Now, this is not to say our being taught the notion of a closed noggin is wrong. It's not and in fact has a purpose. We're meant to focus on this life and not be distracted with extraneous things. In preparing for this embodied life we agreed and even desired to have this brief respite from constant and instantaneous communication so we could explore ourselves fully with minimal disruption or negative consequences. So, thinking we're a closed system is a good thing. However, it's not really true. As we knew when we were children, our daydreams are a conversation between the embodied reality we are experiencing and the greater reality of the world beyond this microcosm. This is why some people will have what they consider serial daydreams where the action seems to keep going on after they've returned to daily life. It's as if the daydream continues while they are away, and they are dropping in at a later point already in progress. More than likely it is, and they are. This is why deep and important truths about ourselves and the world around us seem to unfold from our daydreams. It's not all about our subconscious, if such a thing actually exists, but about an ongoing conversation happening only marginally in linear time.
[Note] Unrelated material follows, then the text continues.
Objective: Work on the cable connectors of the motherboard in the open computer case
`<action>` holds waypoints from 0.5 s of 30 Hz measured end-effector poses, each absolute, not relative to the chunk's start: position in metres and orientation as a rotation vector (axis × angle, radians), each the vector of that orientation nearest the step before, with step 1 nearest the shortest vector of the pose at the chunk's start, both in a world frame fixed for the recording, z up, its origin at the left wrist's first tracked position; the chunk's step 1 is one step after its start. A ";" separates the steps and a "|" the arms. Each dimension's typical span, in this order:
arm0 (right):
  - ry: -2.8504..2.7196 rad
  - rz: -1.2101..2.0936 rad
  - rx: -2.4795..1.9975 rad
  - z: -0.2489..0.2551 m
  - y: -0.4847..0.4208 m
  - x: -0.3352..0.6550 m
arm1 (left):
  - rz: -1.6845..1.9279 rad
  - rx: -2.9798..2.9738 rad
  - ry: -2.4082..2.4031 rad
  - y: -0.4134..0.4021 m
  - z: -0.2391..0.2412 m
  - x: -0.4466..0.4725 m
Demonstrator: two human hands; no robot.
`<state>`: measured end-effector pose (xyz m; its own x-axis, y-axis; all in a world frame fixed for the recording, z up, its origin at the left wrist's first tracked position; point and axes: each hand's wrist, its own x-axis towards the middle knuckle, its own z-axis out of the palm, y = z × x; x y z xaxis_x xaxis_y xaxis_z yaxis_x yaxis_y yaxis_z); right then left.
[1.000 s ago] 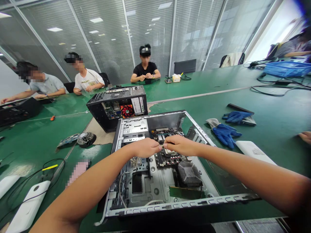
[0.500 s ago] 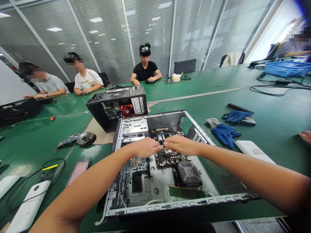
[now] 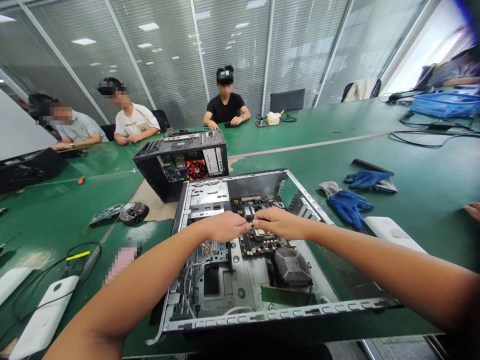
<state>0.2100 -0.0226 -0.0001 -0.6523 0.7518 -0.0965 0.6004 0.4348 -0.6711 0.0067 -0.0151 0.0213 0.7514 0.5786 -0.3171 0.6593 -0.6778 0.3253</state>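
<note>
Head view: barely any change; my left hand and right hand stay pinched closed, fingertips meeting over the circuit board in the case, same spot.

Green table; blue gloves; silver case; black case with red fan.

Tallied by kind
Two open computer cases, two blue gloves, three people seated opposite, two bare hands.
</note>
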 end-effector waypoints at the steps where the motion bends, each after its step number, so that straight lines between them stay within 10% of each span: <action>1: -2.472 1.019 -1.184 0.000 -0.022 0.210 | -0.267 2.523 0.944 -0.015 0.022 0.007; 15: -2.491 0.999 -1.181 -0.001 -0.022 0.211 | -0.257 2.525 0.939 -0.014 0.020 0.007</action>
<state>0.2110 -0.0221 -0.0009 -0.6572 0.7478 -0.0946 0.6059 0.4495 -0.6564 0.0068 -0.0144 0.0200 0.7535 0.5771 -0.3149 0.6570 -0.6774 0.3308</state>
What I'm saying is day dreaming is an Akashic meditation. What you experience isn't all in your head any more than what is said in a conversation over dinner is completely controlled by you. If you want to check this out for yourself, next time you are daydreaming about something, try changing some random aspect. Try changing the setting, the flooring, the ceiling or the sky. Try changing what the people are wearing. You'll find you either can't or the change is momentary and returns almost immediately to what it was before.
Working consciously in the Akashics is a skill, but one which we all have the ability to achieve. Whether it's not using our imagination and allowing the experience to unfold without unnecessary effort or reawakening our daydreaming muscles so we can receive what is flowing to and around us, we have the ability to incorporate Akashic guidance and wisdom into our daily lives.